• Exercise directions: Line by line, copy the material below exactly.
____________________
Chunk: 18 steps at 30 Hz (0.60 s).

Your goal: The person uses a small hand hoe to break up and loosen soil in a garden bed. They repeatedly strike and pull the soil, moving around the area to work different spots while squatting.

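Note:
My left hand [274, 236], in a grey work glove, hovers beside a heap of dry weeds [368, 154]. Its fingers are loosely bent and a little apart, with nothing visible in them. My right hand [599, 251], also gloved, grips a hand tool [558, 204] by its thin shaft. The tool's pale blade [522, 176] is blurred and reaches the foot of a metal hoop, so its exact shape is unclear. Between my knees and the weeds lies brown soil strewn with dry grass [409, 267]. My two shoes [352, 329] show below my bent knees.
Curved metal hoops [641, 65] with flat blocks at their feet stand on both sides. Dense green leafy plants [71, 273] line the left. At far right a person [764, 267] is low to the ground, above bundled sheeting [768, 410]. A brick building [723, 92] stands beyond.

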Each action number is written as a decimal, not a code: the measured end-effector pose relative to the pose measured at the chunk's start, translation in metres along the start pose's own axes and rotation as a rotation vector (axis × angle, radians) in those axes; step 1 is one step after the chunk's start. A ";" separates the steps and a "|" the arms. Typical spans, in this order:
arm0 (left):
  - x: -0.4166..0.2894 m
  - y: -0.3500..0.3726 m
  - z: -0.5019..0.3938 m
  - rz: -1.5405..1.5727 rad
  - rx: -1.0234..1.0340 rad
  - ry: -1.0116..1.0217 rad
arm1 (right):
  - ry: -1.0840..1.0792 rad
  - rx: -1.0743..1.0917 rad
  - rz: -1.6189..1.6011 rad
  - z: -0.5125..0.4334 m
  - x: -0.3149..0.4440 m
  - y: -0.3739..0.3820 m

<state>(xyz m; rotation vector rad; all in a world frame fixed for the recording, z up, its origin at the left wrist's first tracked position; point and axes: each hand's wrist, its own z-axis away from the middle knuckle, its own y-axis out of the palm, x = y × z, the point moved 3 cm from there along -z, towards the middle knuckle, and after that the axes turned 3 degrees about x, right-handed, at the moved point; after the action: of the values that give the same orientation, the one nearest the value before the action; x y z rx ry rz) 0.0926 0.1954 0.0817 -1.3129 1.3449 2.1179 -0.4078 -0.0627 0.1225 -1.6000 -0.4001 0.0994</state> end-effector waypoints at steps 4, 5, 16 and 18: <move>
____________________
• Result below:
Chunk: 18 steps at 30 Hz (0.60 s).

Your goal: The person uses a small hand hoe to break up and loosen soil in a garden bed. They repeatedly strike and pull the soil, moving around the area to work different spots while squatting.

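Note:
My left hand [274, 236], in a grey work glove, hovers beside a heap of dry weeds [368, 154]. Its fingers are loosely bent and a little apart, with nothing visible in them. My right hand [599, 251], also gloved, grips a hand tool [558, 204] by its thin shaft. The tool's pale blade [522, 176] is blurred and reaches the foot of a metal hoop, so its exact shape is unclear. Between my knees and the weeds lies brown soil strewn with dry grass [409, 267]. My two shoes [352, 329] show below my bent knees.
Curved metal hoops [641, 65] with flat blocks at their feet stand on both sides. Dense green leafy plants [71, 273] line the left. At far right a person [764, 267] is low to the ground, above bundled sheeting [768, 410]. A brick building [723, 92] stands beyond.
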
Each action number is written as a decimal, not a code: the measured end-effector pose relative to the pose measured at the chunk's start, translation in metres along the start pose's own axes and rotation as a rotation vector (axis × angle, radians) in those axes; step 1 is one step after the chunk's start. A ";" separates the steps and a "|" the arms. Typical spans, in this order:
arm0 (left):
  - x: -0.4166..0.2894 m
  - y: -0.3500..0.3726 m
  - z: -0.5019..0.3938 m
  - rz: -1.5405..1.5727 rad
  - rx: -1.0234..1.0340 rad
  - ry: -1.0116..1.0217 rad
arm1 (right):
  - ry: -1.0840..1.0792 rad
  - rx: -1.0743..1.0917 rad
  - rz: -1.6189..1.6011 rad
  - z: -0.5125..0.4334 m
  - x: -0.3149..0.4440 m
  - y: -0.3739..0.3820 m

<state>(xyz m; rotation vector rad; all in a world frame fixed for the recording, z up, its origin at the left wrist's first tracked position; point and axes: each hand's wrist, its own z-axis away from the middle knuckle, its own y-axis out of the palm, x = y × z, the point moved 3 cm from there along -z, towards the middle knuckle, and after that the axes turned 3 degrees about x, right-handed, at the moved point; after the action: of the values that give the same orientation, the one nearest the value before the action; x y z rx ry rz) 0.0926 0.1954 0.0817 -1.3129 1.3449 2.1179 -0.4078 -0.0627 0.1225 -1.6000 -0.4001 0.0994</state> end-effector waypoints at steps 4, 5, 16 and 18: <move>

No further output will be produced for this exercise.